[Start of section]
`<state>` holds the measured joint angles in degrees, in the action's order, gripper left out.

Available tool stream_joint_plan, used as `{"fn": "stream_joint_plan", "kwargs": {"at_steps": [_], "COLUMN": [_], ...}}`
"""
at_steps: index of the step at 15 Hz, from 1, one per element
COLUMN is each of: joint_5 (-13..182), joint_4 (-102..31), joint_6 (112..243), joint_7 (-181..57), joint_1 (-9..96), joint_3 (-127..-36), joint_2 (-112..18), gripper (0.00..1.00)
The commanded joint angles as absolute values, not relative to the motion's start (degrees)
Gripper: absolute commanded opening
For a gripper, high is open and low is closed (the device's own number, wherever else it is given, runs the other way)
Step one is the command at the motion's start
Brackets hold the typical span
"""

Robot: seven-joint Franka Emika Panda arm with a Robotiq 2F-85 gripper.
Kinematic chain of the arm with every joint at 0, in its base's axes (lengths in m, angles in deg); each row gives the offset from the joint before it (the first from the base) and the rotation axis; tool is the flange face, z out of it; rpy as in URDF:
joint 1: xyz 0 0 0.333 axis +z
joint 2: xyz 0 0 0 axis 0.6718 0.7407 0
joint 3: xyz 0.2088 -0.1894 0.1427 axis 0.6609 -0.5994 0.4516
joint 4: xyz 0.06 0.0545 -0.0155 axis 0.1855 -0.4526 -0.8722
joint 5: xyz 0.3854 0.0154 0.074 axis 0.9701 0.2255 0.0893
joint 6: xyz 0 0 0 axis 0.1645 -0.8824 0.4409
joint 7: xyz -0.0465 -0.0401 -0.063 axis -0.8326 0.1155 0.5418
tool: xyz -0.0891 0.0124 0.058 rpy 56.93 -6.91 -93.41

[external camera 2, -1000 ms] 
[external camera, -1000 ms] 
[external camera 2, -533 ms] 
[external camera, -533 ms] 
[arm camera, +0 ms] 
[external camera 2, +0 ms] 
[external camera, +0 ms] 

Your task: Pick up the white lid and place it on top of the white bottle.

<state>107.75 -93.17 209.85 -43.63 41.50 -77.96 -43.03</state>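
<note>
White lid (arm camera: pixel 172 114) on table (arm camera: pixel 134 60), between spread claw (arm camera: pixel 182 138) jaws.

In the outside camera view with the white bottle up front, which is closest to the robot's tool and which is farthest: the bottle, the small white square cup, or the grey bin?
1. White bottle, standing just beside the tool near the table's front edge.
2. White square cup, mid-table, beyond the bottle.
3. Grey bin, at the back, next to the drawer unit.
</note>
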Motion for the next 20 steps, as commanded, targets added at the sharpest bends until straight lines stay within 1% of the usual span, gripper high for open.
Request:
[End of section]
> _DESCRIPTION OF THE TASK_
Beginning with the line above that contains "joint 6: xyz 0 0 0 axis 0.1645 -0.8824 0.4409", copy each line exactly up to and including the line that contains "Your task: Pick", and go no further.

> _SOLUTION TO THIS TASK_
joint 6: xyz 0 0 0 axis 0.1645 -0.8824 0.4409
joint 7: xyz -0.0465 -0.0401 -0.063 axis -0.8326 0.1155 0.5418
tool: xyz -0.0891 0.0124 0.058 rpy 56.93 -6.91 -93.41

[external camera 2, -1000 ms] 
[external camera, -1000 ms] 
[external camera 2, -533 ms] 
[external camera, -533 ms] 
[arm camera, +0 ms] 
[external camera 2, +0 ms] 
[external camera, +0 ms] 

Your task: Pick up the white lid and place it on top of the white bottle.

No more output is needed here.